Eight1911 avatar Jul 11 '18 18:07 Eight1911

@Eight1911 The native API has been around for a while, and there are quite a few packages using it, see bottom of this page in the "Used By" section. Adding keyword arguments would break all those packages, and other people's code. We could add deprecation warnings to help with the transition, but I find all this to be unnecessary since we already have the ScikitLearn API supporting keyword arguments and accompanying help docs. I say we just leave the native API as is.

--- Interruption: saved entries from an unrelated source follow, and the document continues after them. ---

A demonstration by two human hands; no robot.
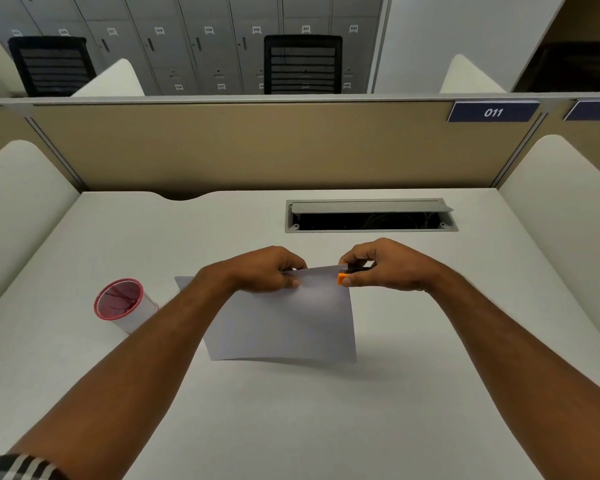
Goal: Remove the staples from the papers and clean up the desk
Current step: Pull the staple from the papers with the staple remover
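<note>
White papers [284, 320] are held up off the white desk [291, 427], hanging down from their top edge. My left hand [267, 268] pinches that top edge near its middle. My right hand [385, 266] grips a small black and orange staple remover [347, 276] pressed against the papers' top right corner. The staple itself is hidden by the tool and my fingers. A further sheet corner [184, 282] shows behind my left forearm.
A paper cup [123, 304] with a red rim lies tilted on the desk to the left. An open cable tray [371, 216] is sunk into the desk at the back. Beige partitions and white side dividers enclose the desk.
</note>
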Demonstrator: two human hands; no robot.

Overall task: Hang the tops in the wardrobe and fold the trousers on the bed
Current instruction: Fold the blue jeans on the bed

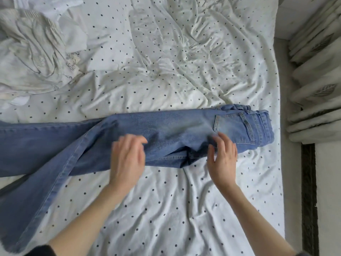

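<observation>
Jeans (166,130) lie across the bed (166,209), waistband right; left hand (127,159) and right hand (222,159) rest flat on them, fingers relaxed.

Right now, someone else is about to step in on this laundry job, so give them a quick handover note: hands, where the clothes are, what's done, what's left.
Left hand: flat on the jeans at mid-thigh, fingers relaxed and a bit blurred, gripping nothing.
Right hand: open, fingers resting on the seat of the jeans, below the back pocket.
The jeans lie across the bed, waistband at the right edge, legs running left. The two legs are not lined up; one splays toward the near-left corner.
A pile of pale clothes sits at the far left.
Done: jeans laid out.
Left: align the legs, fold the jeans, then sort the pile. The wardrobe is not in view.
</observation>
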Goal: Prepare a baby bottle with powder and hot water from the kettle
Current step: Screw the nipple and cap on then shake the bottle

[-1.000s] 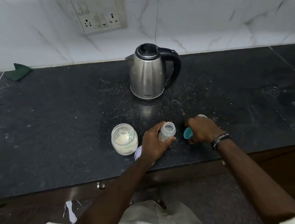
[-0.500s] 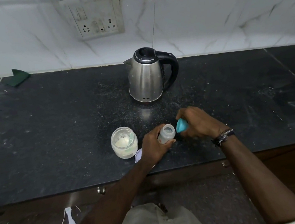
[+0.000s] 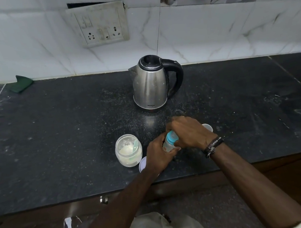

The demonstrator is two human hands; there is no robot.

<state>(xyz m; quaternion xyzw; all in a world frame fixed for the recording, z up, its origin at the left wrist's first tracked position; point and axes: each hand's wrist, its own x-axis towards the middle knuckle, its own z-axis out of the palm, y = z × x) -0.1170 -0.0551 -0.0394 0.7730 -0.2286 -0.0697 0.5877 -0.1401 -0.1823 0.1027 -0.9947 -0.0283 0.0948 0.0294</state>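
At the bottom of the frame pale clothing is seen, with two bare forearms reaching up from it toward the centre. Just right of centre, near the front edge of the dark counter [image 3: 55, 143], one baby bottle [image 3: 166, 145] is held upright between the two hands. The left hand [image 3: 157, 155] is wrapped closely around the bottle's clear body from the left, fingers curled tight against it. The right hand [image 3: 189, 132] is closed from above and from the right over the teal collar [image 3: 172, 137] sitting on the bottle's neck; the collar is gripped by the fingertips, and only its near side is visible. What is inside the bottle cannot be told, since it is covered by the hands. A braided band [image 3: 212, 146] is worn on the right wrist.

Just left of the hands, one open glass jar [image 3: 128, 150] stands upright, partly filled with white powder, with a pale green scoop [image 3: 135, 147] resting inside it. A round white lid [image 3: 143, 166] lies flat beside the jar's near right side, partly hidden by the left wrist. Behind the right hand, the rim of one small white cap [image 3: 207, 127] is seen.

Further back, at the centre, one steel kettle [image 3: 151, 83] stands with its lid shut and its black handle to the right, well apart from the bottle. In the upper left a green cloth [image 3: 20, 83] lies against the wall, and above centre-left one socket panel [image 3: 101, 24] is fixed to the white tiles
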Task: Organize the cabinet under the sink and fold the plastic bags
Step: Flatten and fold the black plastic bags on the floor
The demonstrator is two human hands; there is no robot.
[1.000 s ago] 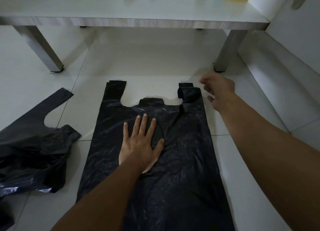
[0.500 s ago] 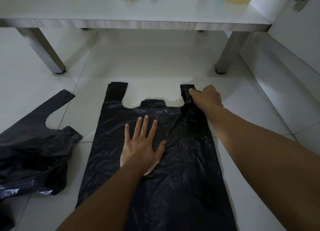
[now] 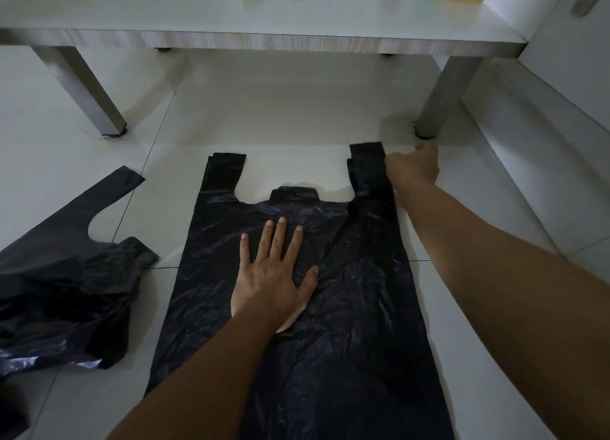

On a completely different topic, is there a reason why certain fields in _split and fit are hard-coded to type Int64? I ask this because it is causing issues with 32-bit OS. I'm thinking of changing them to type Int, which is just an alias for Int32 and Int64, depending on the OS, and testing it all on an ARM v7 32-bit processor.

bensadeghi avatar Jul 14 '18 09:07 bensadeghi

Hmm, now that you say it, I agree with you on keeping the current packages backwards compatible. There really are no reasons on forcing them to be Int64. As a quick fix, you can change it to Int. But since Int32 only goes up to around 2 billion and since we may have more data points than that, may I suggest that we change the indices to have type M where M <: Integer?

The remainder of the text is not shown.